Let’s get to the charts.
NAZ – The NAZ went red for just a few minutes this morning but then got right back to keeping the 3-week bounce alive. It’s now up over 8% on this lift and very extended. Some profit-taking will arrive, it’s just a matter of time and it becomes more likely by the day. This move has left many stocks looking bullish yet not buyable due to the lack of basing action we’ve seen.
SP500 – The S&P has also been extremely persistent in this rally, which validates the breakout we saw last week through 1597 as new highs were made. There’s now more than 2% of breathing room down to that level, although no profit-taking has started yet.
RUT – The RUT has gained 8% and is up 5% in just 5 sessions. That’s not a sustainable pace and I’d expect to see this index pause for a breather any day now. 954 was resistance so we’ll see if it can serve as support if tested on a pullback.
DJIA – The DJIA is grinding higher here since breaking out last week. It’s by no means extended, although it’ll likely take its cues from the other indexes and therefore could give back a little ground if market participants move to lock in some gains.
Notable Names:
VCLK gave us a nice ride for a swing until hitting my aggressively-tightened stop ahead of earnings. Today’s move just goes to show that the chart goes out the window when fundamental news is announced, which is why I avoid holding trades into earnings. The biggest factor is the inability to manage risk, as seen by the size of the overnight gap.
OIS is bullish here, without question, but has made such a big move that determining an appropriate stop is much more difficult than it would be had the stock been basing.

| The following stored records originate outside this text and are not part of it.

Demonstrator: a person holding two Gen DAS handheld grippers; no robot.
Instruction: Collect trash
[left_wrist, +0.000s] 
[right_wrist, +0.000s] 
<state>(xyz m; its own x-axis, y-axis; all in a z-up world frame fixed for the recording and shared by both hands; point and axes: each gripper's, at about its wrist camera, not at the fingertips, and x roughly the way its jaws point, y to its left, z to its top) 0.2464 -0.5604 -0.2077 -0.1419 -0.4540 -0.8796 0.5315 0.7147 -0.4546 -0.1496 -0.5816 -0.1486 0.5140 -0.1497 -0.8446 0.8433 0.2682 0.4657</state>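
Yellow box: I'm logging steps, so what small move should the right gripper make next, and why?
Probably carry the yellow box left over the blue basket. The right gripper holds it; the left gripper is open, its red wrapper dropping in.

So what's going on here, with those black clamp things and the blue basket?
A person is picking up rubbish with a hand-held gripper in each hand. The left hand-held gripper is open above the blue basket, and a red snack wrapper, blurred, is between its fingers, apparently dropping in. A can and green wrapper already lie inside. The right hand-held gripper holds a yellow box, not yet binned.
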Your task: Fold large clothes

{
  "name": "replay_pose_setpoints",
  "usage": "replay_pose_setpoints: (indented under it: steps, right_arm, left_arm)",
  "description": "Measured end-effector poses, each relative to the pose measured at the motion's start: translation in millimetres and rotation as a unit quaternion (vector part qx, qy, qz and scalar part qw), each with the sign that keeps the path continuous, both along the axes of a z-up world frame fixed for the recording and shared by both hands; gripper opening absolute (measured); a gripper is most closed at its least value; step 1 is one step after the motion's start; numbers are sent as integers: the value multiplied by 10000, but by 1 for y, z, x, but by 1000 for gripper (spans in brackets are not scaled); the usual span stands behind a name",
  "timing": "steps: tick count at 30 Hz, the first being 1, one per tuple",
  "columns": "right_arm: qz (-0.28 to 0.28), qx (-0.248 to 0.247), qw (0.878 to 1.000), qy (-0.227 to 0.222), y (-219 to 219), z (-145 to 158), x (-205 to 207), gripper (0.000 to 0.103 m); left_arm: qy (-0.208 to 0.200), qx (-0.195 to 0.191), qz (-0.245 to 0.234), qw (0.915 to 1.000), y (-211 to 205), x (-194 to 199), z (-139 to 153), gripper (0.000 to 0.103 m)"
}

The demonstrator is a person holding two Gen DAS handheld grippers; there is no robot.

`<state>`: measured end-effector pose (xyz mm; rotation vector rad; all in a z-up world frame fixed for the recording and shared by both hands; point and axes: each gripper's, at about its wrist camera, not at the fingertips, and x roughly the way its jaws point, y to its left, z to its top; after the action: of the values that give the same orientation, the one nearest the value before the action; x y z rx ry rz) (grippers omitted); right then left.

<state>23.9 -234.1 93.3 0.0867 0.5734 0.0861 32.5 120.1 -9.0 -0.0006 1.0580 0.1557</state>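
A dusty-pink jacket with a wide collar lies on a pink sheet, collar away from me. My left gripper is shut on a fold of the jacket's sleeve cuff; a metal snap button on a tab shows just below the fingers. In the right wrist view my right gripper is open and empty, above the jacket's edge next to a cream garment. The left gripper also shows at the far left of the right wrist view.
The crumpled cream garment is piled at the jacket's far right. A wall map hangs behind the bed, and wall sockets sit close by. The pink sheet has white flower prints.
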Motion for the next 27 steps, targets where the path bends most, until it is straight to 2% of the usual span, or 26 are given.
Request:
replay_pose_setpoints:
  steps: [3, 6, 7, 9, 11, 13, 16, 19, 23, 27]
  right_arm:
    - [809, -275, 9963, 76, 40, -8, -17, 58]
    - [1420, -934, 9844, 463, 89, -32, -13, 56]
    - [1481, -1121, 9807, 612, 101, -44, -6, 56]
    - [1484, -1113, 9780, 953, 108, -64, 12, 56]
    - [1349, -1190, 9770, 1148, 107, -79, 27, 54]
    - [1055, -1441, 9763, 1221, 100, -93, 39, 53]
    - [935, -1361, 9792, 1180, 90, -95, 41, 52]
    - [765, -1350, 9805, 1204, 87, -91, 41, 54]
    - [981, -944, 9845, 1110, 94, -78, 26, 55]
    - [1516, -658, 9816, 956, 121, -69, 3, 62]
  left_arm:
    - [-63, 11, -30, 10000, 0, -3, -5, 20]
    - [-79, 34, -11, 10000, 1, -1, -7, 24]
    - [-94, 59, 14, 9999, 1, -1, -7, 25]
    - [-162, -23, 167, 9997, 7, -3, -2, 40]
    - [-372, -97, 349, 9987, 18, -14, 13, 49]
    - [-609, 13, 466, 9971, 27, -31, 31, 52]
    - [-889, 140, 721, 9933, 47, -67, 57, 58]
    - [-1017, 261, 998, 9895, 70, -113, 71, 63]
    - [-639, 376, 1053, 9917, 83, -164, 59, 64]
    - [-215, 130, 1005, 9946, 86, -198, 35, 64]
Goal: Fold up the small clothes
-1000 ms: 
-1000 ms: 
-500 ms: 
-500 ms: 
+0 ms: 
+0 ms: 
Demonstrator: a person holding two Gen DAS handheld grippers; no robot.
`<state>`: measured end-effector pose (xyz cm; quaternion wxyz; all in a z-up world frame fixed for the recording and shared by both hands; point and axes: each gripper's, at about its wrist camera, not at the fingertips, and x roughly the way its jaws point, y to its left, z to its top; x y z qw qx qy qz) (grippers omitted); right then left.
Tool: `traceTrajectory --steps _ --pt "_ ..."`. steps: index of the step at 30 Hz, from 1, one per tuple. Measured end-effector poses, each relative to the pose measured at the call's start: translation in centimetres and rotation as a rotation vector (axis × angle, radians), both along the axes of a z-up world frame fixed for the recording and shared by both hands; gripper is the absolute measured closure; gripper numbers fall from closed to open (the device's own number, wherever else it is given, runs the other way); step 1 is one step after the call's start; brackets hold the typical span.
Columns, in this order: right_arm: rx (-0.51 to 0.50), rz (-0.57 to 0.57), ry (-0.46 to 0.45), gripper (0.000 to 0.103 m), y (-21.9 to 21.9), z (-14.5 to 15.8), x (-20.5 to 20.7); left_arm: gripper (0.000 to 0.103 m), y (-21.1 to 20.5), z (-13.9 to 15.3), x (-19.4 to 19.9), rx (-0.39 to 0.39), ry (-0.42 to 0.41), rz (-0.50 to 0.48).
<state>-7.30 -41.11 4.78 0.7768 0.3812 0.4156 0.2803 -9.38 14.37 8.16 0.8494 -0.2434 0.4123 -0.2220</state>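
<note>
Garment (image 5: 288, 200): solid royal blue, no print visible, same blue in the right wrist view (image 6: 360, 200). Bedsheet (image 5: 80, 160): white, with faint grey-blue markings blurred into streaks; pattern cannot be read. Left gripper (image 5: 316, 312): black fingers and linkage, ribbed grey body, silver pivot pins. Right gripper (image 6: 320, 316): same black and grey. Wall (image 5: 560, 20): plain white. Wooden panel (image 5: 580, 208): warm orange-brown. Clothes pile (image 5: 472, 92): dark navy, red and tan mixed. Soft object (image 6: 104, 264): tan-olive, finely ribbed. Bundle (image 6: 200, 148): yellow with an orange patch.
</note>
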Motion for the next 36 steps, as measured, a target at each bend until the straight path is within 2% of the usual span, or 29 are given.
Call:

A new high could be worth a momentum play, but volume isn’t suggesting this move has a lot left in it.
CLF cleared key resistance today after carving out a higher low on the daily chart last week. However, it’s up 21% in just 4 days, so it badly needs rest. I’d like to see a quiet pullback in the coming days and will therefore just keep it on the radar instead of buying after this move.
YOKU is basing here but after recent strength it’s suddenly very quiet and not participating in a rising market.
VHC has been steadily rising in recent weeks after a big correction and now faces a resolution to this wedge. A similar setup provided a quick pop a couple of weeks ago, so I like this one for a momentum play. This is not a swing candidate for me as it’s just rare to see a stock make rapid headway retracing a catastrophic move like we saw back in March.
BPOP is facing a potential breakout here and I like it for a momentum play above $29.85. I’d much prefer to be setting up primarily swing trades right now instead of these momentum plays, but with the market so stretched it’s just next to impossible in many cases to determine an adequate stop. This is yet another example of that, as resistance is well-defined but a valid stop is not.
AGN is starting to roll over again here and could be worth a momentum short sale if it breaks $102.90 as this bounce begins to fail. I’m averse to swing trading these drug stocks given the frequency of huge moves and gaps.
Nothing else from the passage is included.